Людское клеймо (Рот) - страница 220

— И это была худшая из твоих работ? Худшее из всего, чем тебе приходилось заниматься?

— Да. Кошмар. Я много всякого видела, но это… Кошмар, но не только. Притягивало… Я хотела знать, почему он это сделал.

Она хотела знать, что сквернее всего. Не лучше всего — хуже. Что хуже, то и есть правда. Какова она? Вот Коулмен и сказал ей правду. Первой после Элли. Потому что он любил ее в ту минуту, представляя себе, как она оттирает кровь. Он был ближе к ней, чем когда-либо. И даже — возможно ли? — ближе, чем к кому-либо за всю свою жизнь! Он любил ее. Потому что когда мы начинаем любить человека? Когда видим его спокойствие перед лицом наихудшего. Не храбрость. Не героизм. Просто спокойствие. У него не было никаких сомнений на ее счет. Ровно никаких. Он не размышлял, не рассчитывал. Инстинкт, и только. Несколько часов спустя этот шаг, может быть, покажется ему грубой ошибкой — но не теперь. Он ей доверяет — вот в чем дело. Доверяет: она оттирала кровь с пола. Она не религиозна, она не ханжа, она не искривлена сказками о чистоте, какие бы другие извращения ни наложили на нее отпечаток. У нее нет потребности никого судить — она слишком много всего навидалась для таких глупостей. Она не убежит, как Стина, что бы я ни сказал.

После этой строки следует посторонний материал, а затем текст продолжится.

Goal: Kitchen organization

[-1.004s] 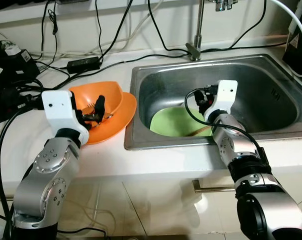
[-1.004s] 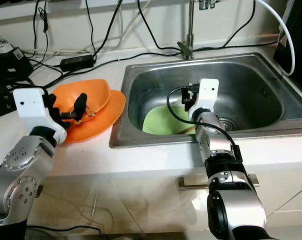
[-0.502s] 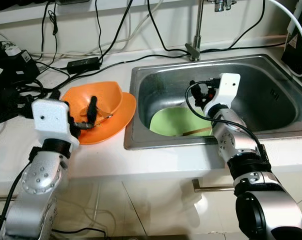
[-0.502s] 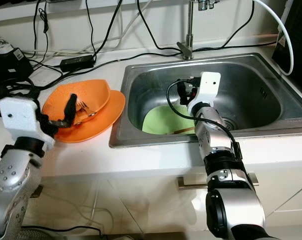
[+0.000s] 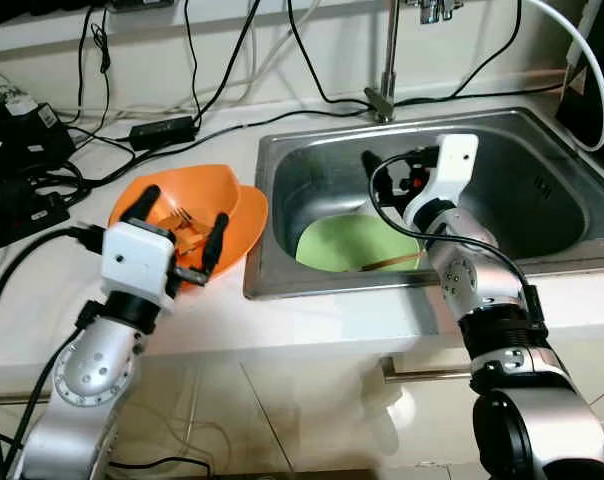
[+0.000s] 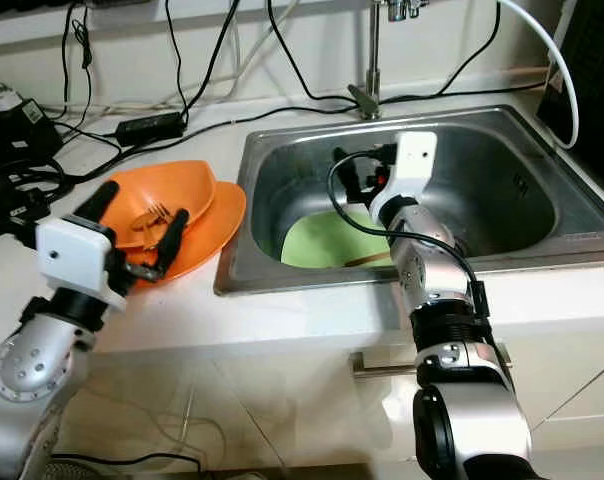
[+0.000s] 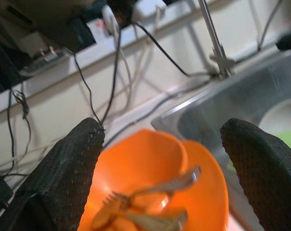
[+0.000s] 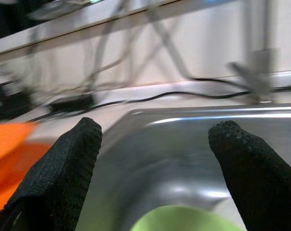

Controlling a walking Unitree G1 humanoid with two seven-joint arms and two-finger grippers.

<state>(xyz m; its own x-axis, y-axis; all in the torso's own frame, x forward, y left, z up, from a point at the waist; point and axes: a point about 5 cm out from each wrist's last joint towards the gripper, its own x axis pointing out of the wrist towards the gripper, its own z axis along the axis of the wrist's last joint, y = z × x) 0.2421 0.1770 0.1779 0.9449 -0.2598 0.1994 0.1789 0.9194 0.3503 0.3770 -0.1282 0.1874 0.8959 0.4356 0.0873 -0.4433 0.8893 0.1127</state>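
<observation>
- Eye views: green plate (image 5: 347, 243) in sink (image 5: 542, 130), partly hidden by right arm. Left gripper (image 5: 179, 226) gapes empty over orange bowl (image 5: 237, 205).
- Left wrist: forks (image 7: 150, 192) in bowl, blurred.
- Right wrist: right gripper (image 8: 155, 168) fingers wide apart, empty, above sink.

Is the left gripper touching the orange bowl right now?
Apart. In the left wrist view the left gripper has both fingers spread wide, with the orange bowl and its forks lying beyond them.
</observation>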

— Что бы ты подумала, — спросил он, — если бы узнала, что я не белый человек?

Если ее взгляд выразил изумление, то лишь на какую-нибудь долю секунды. Потом она разразилась своим фирменным хохотом.

— Что бы я подумала? Что ты мне сообщаешь то, о чем я и сама давно уже догадалась.

— Не может быть.

— Здрасте, не может быть. Да знаю я, кто ты такой. Слава богу, жила на Юге. Всяких видела. Знаю, конечно. Чем, по-твоему, ты меня взял? Тем, что профессор? Да я бы скорее сдохла.

— Что-то я не верю тебе, Фауни.

— Как тебе угодно, — сказала она. — Ну, ты кончил свои расспросы?

— Какие расспросы?

— Насчет самой поганой из моих работ.

— Конечно, — ответил он. И стал ждать ее расспросов. Но не дождался. Похоже, ей действительно было безразлично. И она не убежала. Историю свою он все-таки ей рассказал, и она слушала, слушала внимательно, но не находила в ней ничего невероятного и даже странного. И уж конечно не видела в его поведении ничего предосудительного. Нет. Просто жизнь как она есть.


В феврале Эрнестина мне позвонила — может быть, потому, что настал месяц афроамериканской истории и она вспомнила, как объясняла мне, кто такие Мэтью Хенсон и доктор Чарльз Дрю. Может быть, она решила, что пора снова взяться за мое просвещение с упором на то, от чего отрезал себя Коулмен, — на полный до краев, дарованный ему в готовом виде мир Ист-Оринджа, на эти четыре квадратные мили, битком набитые самыми что ни на есть стойкими земными подробностями, на это лирически-незыблемый фундамент правильного детства и отрочества. Поддержка общины, твоя лояльность, справедливая борьба, сыновство, отцовство — все это принимается как данность, принимается на веру, и в этом не видят ничего теоретического, внешнего, иллюзорного… Все то драгоценное, что окружает счастливое начало полнокровной, горячей, исполненной здравого смысла жизни, которую ее брат Коулмен перечеркнул.